[FEATURE]: Get Training Backend to Update User on Training Progress with AWS Appsync

DSGT-DLP / Deep-Learning-Playground

Web Application where people new to Deep Learning can input a dataset and toy around with basic Pytorch modules without writing any code

MIT License

24 stars 8 forks source link

[FEATURE]: Get Training Backend to Update User on Training Progress with AWS Appsync #920

Open dwu359 opened 1 year ago

dwu359 commented 1 year ago

Feature Name

Get Training Backend to Update User on Training Progress with AWS Appsync

Your Name

Daniel Wu

Description

The http protocol that we use to communicate between the frontend and backend is unidirectional, meaning that the frontend needs to send a request for the backend to send back a response. To send back training progress, the backend needs to send multiple messages back to the frontend after the initial training request. Luckily, AWS AppSync handles that for us with its websocket pub/sub apis, which can be used to allow bidirectional communication between the frontend and backend. More specifically, we can have both the frontend and backend listen to AppSync's websocket endpoint for messages of a particular channel id and have both the frontend and backend make graph api requests to AppSync to send messages with the same channel id.

Use AWS AppSync to update the user on training progress for a particular training request. For now, let's say that training progress means the # of epochs completed.

github-actions[bot] commented 1 year ago

Hello @dwu359! Thank you for submitting the Feature Request Form. We appreciate your contribution. :wave:

We will look into it and provide a response as soon as possible.

To work on this feature request, you can follow these branch setup instructions:

Checkout the main branch:
```
 git checkout nextjs
```
Pull the latest changes from the remote main branch:
```
 git pull origin nextjs
```
Create a new branch specific to this feature request using the issue number:
```
 git checkout -b feature-920
```
Feel free to make the necessary changes in this branch and submit a pull request when you're ready.

Best regards, Deep Learning Playground (DLP) Team

karkir0003 commented 1 year ago

@dwu359 can you provide more detail?

karkir0003 commented 1 year ago

can you provide more detail here?

andrewpeng02 commented 7 months ago

Why aws appsync instead of websockets?

karkir0003 commented 7 months ago

@dwu359

dwu359 commented 7 months ago

Appsync seems to handle the websockets stuff for us, but if you are able to find a way to implement it via websockets, then go for it. I will say though that I looked into implementing it via websockets before and the library support for websockets isn't as good as rest apis.

andrewpeng02 commented 7 months ago

I just don't see the need to use another service, and it'll also complicate development (we'd have to deploy to some staging env every time we want to test something?). I'll look into libraries

andrewpeng02 commented 7 months ago

What other uses of websockets do you think we'd want to add in the future?

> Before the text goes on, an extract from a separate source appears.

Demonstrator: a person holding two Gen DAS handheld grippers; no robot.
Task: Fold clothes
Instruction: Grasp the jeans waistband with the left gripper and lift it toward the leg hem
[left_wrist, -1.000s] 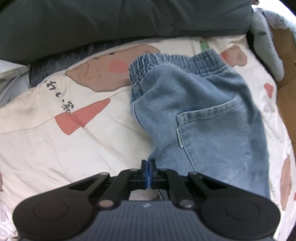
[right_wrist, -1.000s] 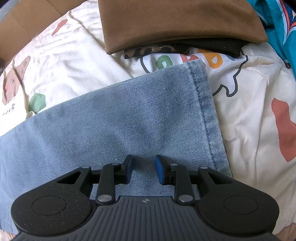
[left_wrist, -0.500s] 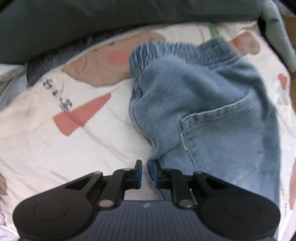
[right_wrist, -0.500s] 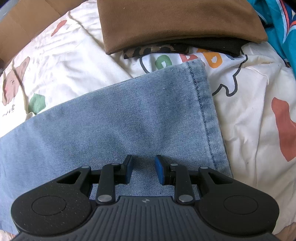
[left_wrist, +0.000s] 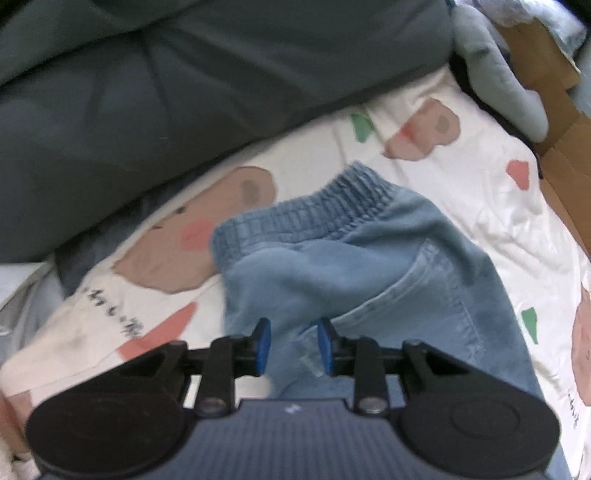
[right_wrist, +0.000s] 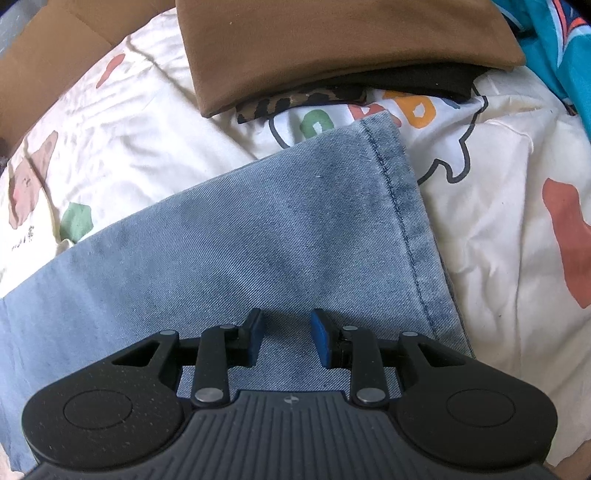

andrewpeng02 commented 7 months ago

Django channels seem to be the accepted library for websockets, and the implementation won't be too bad. The one thing is we'd probably have to port our training methods as new websocket consumers and also deal with authentication a bit differently in a middleware. So, it seems like either:

Port the entire train endpoints into websockets. Ninja schemas and stuff may not be supported?
Define a websocket to just check on the current training epoch, will require 2 separate requests and figuring out how to connect the two will be annoying but it'll involve less refactoring (we can likely just create a job uuid on the client side and pass it to the endpoint and websocket)
Retain the original HTTP training endpoints so we don't have to create new authentication and we have schema support for the input, but instead of doing the training in the endpoint, create a task via Celery and return the job id to the user (this is better for long-running tasks too). Then, the user will open a websocket with Django Channels and the Celery task will update the websocket group periodically with the progress and eventually return the result. Long-term, using Celery tasks would be best if we're planning on having long running train times especially with image data.

In terms of effort, 2 < 1 = 3

karkir0003 commented 7 months ago

@dwu359 ?

dwu359 commented 7 months ago

Django channels seems like a good start, keep in mind you will need to find some way to host the websockets server (likely thru ec2) and access it (likely through api gateway or something else). I'm sorry I can't help much further, I'm no longer a direct contributor to this project and it seems like at this point you know more about websockets than I do.